I also think it is important to look at the difference in response to crime against women versus other forms of crime. The police department in Detroit blamed the problem partly on a lack of resources. As JP Hughes commented in class, it is surely possible to gather enough resources to test rape kits regularly, as exemplified by the police department in Georgia that he mentioned, who mobilized the resources to test all their kits after a backlog of kits. Thinking back to the ways in which police departments in cities handle other forms of crime, particularly crime associated with low-income, Black and Latinx men, the excessive use of resources to incarcerate these men discredits the argument that the authorities are hurting for resources. Sociologists Victor Rios, Alice Goffman, and others demonstrated that the hypercriminalization of these men meant that extensive amounts of resources were expended by urban police departments across the country to enable the mass incarceration of men of color. Regardless of the triviality of the offenses committed by these boys and men, the system called for punishment, in ways that appear deliberate. Why do the authorities treat gender-based violence so dramatically differently?

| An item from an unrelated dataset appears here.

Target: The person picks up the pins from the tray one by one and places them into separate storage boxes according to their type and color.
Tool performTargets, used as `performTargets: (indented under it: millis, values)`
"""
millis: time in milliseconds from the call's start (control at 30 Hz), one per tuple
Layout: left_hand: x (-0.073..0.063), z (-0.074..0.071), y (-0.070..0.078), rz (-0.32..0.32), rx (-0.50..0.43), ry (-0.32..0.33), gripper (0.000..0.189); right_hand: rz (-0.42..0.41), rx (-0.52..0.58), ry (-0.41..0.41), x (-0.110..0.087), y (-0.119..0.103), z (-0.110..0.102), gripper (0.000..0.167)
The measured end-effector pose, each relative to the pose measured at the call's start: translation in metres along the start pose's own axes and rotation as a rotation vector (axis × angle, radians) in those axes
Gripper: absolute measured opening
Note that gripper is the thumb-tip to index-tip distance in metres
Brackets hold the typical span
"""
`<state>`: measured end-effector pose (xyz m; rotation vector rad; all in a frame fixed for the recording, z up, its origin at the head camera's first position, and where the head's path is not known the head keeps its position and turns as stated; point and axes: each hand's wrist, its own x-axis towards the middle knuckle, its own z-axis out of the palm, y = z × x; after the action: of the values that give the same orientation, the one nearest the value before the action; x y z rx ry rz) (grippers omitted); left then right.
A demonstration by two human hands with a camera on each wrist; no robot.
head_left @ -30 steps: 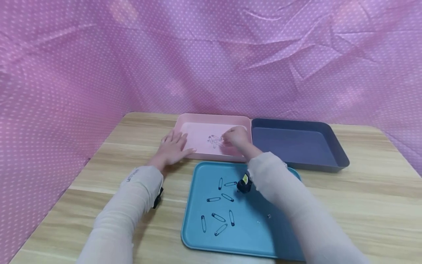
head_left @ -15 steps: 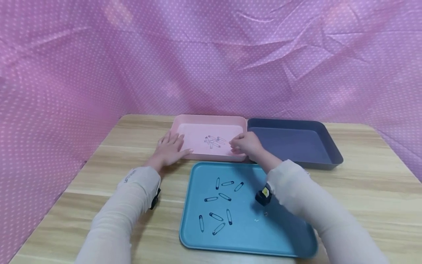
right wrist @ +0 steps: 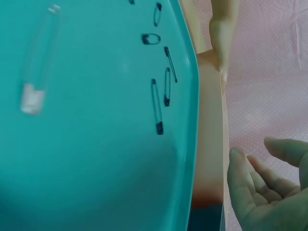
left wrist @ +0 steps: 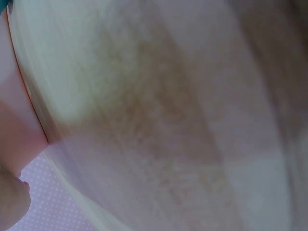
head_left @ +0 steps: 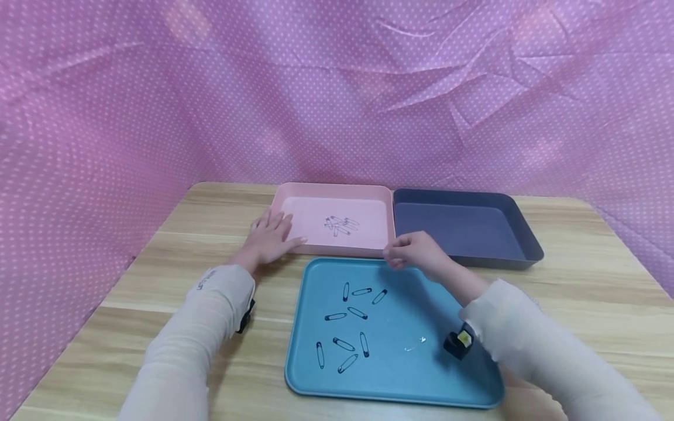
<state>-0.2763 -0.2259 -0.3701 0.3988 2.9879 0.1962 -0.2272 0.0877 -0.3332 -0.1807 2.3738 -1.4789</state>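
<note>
In the head view my left hand (head_left: 267,240) rests with spread fingers on the left edge of the pink tray (head_left: 337,191). A small pile of safety pins (head_left: 341,225) lies inside that tray. My right hand (head_left: 416,252) hovers over the far edge of the blue tray (head_left: 400,399), fingers loosely bent. In the right wrist view the thumb stands apart from the fingers, with nothing between them. Several dark-headed safety pins (head_left: 343,344) lie scattered across the left half of the blue tray. A silvery safety pin (right wrist: 33,98) lies apart from them, faint in the head view.
To the right of the pink tray stands a dark blue tray (head_left: 453,228). Wooden tabletop (head_left: 584,304) surrounds the trays. Behind and at the left hangs a pink dotted cloth (head_left: 337,117). The left wrist view is mostly blurred tabletop (left wrist: 159,115).
My right hand has drawn back from above the pin pile, rightward and nearer, to the blue tray's far edge; its pinched fingers have parted. The left hand stays in place.
</note>
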Motion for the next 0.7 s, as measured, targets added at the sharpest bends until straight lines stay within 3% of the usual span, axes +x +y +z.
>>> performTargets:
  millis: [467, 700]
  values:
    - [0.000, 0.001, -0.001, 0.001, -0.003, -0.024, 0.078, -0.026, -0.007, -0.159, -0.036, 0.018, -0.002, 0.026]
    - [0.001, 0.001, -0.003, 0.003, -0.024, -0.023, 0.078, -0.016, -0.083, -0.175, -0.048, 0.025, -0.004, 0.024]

Furthermore, does the state have interest in the continuation of gender-based violence? This is a radical statement, but it is important to examine how the established neglect of the state could be completely intentional. Is the widespread neglect of evidence for assault cases a similar political act as the hypercriminalization of low-income Black and Latinx men? Are the authorities mistreating rape cases deliberately? This posits that the state is actively engaged in perpetuating gender-based violence, rather than passively aiding in its existence. If this is the case, how do we fight back against a culture of violence when the state is deliberately supporting it?